Kebijakan ini merupakan bagian dari rangkaian insentif PBB-P2 2026 yang mencakup pembebasan, pengurangan, hingga keringanan pembayaran pajak, termasuk penghapusan sanksi administratif.
Lusiana mengatakan, program ini merupakan kelanjutan kebijakan sebelumnya yang dinilai efektif meningkatkan kepatuhan pembayaran pajak masyarakat.
“Oleh karena itu, pada 2026 Pemprov DKI kembali menghadirkan program dengan beberapa skema, mulai dari pembebasan hingga pengurangan dan keringanan, termasuk penghapusan sanksi administratif,” ujar Lusiana.
Lusiana juga mengingatkan warga agar dapat memanfaatkan kesempatan tersebut.
Menurutnya, pembayaran pajak tepat waktu turut berkontribusi pada pembangunan Jakarta.
“Selain meringankan beban, pembayaran tepat waktu juga berkontribusi pada pembangunan Jakarta sebagai kota global,” katanya.

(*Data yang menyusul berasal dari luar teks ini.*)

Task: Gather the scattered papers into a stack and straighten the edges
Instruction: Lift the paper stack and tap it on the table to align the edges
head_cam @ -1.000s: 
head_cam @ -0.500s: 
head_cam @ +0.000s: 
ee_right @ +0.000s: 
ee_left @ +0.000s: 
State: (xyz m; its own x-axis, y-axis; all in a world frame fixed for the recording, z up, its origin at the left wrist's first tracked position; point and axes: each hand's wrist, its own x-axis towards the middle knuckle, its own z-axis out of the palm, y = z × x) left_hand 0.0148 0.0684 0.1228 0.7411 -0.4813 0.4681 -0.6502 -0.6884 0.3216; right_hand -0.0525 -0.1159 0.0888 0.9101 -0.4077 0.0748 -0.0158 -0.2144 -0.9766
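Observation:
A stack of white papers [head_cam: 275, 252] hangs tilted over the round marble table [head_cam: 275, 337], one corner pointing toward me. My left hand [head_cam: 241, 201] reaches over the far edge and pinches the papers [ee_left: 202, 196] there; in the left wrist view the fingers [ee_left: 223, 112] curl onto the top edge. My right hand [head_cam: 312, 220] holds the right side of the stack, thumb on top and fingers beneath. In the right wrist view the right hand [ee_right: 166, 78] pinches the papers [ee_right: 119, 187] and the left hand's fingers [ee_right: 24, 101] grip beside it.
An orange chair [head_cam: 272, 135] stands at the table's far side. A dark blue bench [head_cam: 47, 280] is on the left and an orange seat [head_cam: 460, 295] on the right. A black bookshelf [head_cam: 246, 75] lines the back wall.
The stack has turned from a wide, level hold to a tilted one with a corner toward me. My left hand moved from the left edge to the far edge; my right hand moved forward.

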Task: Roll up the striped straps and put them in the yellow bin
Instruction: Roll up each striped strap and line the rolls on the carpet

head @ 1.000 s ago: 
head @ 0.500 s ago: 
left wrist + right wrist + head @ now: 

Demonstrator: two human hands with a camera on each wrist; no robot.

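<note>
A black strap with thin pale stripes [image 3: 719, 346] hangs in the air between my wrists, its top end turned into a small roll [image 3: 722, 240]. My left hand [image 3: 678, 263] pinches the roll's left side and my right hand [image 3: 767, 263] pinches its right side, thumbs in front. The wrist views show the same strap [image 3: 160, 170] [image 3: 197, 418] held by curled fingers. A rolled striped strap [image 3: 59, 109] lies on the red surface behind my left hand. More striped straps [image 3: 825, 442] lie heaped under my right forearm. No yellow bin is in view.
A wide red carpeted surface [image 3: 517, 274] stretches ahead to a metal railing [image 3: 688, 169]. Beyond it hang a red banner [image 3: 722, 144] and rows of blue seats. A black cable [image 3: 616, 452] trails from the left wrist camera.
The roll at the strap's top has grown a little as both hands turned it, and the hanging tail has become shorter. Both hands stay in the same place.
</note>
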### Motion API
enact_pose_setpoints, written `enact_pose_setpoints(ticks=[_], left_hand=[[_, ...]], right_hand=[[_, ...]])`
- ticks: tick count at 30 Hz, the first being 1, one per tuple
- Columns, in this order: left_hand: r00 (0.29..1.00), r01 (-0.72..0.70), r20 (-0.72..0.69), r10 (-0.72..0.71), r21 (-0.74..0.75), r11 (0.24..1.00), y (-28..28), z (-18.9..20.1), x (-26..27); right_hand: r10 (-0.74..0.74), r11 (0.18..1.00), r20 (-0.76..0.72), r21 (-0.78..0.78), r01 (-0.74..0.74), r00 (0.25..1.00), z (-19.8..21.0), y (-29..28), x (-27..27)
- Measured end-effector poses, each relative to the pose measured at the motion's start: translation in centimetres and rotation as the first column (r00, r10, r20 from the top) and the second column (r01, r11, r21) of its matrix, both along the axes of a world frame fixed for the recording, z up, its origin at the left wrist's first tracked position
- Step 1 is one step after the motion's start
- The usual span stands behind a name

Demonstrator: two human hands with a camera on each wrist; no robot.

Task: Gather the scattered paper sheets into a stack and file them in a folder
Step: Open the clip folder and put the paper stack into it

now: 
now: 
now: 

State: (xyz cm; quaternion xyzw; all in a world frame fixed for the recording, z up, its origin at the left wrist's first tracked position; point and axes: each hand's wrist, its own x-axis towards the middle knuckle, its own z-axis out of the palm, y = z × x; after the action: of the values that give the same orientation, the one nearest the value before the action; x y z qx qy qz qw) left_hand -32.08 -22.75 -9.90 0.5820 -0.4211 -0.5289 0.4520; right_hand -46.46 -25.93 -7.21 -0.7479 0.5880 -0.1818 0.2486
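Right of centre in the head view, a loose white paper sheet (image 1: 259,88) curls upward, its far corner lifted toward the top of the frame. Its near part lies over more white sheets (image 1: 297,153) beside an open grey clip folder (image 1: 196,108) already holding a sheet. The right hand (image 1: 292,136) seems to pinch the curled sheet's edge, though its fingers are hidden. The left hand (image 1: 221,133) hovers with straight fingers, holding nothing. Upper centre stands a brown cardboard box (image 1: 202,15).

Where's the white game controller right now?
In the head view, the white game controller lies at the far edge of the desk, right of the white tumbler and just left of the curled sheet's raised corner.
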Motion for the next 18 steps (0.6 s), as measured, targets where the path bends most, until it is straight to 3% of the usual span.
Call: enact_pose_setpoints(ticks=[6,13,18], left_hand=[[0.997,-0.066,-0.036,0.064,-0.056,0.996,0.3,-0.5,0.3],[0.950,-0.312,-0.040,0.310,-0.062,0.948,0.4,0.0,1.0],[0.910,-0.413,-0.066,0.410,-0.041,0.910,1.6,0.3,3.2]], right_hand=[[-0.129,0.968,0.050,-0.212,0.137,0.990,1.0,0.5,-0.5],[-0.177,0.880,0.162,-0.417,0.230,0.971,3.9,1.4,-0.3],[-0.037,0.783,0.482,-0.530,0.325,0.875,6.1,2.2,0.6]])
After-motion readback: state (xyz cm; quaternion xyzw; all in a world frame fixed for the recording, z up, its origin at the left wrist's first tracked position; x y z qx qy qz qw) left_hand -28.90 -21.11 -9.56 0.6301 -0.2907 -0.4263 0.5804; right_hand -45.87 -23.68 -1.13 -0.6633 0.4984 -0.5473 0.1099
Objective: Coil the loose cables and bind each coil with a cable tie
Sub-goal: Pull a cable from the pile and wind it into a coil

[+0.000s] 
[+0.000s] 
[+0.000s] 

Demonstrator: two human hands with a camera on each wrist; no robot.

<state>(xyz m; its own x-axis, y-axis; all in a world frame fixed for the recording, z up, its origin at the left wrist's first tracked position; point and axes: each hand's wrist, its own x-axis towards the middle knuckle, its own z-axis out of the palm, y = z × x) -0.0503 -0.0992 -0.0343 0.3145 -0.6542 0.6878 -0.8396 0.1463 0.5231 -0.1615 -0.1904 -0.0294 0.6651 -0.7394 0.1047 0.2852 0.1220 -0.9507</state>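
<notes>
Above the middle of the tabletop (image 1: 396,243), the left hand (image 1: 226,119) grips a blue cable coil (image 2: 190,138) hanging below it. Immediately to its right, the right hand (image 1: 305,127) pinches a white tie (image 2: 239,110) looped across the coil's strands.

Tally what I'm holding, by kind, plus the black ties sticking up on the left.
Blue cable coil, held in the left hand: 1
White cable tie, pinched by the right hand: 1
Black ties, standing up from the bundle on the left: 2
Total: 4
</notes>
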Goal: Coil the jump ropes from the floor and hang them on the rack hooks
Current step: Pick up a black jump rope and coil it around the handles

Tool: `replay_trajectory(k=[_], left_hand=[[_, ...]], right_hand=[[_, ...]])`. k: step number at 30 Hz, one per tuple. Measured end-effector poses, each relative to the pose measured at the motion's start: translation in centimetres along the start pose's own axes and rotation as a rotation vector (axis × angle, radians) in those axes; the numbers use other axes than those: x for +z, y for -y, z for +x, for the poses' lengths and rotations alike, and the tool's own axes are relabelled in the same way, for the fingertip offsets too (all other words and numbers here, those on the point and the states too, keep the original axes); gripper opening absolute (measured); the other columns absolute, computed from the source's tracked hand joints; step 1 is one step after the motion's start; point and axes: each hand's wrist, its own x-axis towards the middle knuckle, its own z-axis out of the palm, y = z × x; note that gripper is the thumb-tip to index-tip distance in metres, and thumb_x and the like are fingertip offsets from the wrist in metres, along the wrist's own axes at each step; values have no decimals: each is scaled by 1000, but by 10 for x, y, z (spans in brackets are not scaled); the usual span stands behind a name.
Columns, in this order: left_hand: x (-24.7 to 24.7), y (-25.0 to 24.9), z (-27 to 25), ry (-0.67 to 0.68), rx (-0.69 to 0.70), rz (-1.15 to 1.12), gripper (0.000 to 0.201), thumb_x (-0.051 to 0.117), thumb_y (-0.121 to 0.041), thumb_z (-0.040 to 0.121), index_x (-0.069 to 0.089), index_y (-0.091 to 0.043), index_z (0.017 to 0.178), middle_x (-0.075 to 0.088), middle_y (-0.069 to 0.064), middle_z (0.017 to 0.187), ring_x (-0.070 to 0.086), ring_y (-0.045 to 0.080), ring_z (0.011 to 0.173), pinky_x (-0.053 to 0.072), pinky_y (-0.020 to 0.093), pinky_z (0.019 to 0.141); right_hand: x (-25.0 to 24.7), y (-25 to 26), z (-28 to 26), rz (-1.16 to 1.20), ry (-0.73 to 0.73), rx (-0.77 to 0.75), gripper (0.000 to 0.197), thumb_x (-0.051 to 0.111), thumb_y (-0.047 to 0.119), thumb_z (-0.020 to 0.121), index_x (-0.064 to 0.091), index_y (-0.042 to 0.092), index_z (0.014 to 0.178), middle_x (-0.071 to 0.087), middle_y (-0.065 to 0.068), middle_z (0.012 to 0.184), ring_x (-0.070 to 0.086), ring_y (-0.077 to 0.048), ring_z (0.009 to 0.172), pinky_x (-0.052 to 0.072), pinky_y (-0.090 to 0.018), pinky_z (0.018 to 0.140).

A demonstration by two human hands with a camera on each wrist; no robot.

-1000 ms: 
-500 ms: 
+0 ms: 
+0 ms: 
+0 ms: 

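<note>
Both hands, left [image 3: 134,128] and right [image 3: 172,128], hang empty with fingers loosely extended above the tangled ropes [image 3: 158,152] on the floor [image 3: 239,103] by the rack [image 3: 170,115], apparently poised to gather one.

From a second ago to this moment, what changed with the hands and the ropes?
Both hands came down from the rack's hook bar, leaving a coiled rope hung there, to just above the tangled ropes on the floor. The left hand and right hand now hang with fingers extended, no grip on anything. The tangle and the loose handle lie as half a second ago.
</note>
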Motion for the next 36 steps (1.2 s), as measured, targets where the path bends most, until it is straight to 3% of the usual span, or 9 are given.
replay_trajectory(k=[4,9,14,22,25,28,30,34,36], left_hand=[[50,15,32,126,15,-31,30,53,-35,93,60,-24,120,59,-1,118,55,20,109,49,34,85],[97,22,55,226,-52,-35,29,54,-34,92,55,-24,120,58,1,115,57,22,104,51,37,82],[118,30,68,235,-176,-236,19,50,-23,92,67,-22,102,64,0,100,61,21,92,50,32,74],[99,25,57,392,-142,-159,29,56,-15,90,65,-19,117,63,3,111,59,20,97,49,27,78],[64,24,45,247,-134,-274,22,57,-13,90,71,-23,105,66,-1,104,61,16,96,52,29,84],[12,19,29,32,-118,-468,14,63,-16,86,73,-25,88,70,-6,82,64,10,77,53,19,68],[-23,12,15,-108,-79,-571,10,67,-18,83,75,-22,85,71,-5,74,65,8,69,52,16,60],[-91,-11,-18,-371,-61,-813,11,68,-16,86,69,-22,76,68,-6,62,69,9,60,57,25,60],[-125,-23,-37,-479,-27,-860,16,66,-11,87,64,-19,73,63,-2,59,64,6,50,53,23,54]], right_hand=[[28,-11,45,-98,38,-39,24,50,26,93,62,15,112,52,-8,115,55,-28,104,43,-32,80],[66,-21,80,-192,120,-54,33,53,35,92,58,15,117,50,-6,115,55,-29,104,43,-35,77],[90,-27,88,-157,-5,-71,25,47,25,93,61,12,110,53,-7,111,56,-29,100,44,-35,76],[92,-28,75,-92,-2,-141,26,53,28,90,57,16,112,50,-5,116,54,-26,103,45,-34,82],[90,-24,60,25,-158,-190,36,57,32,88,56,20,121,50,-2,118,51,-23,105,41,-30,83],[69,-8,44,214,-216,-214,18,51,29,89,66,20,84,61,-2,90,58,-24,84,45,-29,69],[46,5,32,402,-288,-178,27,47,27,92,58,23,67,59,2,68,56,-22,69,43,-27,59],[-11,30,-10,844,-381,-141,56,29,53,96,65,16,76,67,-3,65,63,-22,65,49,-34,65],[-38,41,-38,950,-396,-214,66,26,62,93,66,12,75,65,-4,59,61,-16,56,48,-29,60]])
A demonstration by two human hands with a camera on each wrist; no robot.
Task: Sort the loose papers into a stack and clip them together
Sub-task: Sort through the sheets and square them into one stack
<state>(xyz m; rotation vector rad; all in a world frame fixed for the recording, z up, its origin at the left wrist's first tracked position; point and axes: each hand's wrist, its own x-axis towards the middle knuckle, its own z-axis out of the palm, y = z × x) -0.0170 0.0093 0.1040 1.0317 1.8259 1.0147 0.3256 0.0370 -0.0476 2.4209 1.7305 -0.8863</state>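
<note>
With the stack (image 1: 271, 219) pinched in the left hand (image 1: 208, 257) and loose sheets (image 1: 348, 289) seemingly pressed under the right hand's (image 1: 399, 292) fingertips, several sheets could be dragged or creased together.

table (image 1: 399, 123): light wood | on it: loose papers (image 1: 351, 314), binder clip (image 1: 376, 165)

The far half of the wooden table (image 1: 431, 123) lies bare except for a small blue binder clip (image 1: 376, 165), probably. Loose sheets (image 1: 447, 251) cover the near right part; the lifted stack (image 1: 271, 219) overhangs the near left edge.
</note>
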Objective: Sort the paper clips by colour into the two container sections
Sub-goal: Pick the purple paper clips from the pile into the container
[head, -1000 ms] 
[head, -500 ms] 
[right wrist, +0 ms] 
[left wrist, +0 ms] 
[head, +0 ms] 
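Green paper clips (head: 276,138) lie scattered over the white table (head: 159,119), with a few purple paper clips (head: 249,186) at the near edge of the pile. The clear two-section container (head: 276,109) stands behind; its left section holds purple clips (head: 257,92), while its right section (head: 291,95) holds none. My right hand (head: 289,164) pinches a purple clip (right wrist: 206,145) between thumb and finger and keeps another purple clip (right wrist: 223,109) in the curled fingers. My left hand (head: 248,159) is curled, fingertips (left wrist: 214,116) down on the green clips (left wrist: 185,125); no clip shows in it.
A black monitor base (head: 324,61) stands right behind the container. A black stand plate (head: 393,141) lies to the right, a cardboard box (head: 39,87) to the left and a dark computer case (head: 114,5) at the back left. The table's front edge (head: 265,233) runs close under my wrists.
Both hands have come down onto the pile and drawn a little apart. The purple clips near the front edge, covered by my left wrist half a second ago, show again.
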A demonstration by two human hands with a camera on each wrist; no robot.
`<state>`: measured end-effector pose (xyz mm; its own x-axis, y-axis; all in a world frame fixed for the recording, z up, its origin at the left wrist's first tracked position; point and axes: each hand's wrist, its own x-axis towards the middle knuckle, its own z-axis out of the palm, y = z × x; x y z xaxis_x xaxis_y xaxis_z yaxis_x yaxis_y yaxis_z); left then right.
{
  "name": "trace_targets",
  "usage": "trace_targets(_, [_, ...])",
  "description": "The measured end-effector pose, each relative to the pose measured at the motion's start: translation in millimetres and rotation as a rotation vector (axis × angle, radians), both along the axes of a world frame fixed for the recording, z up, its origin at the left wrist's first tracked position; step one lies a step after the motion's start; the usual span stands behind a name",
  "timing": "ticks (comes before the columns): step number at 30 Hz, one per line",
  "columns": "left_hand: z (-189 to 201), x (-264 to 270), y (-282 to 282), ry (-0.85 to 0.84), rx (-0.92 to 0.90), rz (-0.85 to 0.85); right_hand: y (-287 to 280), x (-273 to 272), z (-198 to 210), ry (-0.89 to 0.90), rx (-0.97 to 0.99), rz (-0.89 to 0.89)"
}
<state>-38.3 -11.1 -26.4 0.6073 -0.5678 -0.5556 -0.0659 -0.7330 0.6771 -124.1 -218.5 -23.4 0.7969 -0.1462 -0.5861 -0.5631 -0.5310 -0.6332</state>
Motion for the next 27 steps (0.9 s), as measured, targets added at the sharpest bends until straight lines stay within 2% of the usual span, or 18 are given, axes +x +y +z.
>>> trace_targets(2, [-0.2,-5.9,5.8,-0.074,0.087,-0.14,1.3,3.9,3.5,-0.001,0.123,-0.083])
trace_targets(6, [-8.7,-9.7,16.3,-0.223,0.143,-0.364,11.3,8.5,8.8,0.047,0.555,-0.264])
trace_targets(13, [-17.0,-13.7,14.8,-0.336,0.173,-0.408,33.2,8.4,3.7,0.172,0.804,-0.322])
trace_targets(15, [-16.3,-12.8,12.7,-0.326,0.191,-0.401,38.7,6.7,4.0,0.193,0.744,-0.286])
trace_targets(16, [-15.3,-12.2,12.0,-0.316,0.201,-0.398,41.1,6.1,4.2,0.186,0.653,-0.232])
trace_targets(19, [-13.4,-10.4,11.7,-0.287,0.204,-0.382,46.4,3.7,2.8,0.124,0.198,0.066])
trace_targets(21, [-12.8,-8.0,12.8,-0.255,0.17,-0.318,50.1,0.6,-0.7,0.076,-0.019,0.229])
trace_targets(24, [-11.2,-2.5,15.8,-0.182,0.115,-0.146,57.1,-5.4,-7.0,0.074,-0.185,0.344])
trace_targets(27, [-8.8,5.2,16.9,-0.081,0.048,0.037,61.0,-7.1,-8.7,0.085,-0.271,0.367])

Rincian Insentif PBB-P2 Tahun 2026
Pemprov DKI menetapkan sejumlah skema insentif yang berlaku pada tahun pajak 2026, yakni:
Pembebasan pokok PBB-P2 tahun pajak 2026
Pembebasan hingga 100 persen diberikan untuk rumah dengan Nilai Jual Objek Pajak (NJOP) sampai Rp 2 miliar dan rumah susun hingga Rp 650 juta. Pembebasan ini hanya berlaku untuk satu rumah milik wajib pajak dan khusus bagi orang pribadi yang datanya telah tervalidasi di sistem pajak online.
Pengurangan pokok secara jabatan
Insentif ini diberikan secara otomatis oleh sistem, termasuk diskon 50 persen bagi warga yang pada tahun sebelumnya tidak memiliki tagihan PBB.
Kenaikan pajak tahun 2026 juga dibatasi maksimal lima persen dari tahun 2025. Jika terdapat penambahan luas bangunan atau tanah, kenaikan dibatasi maksimal 25 persen.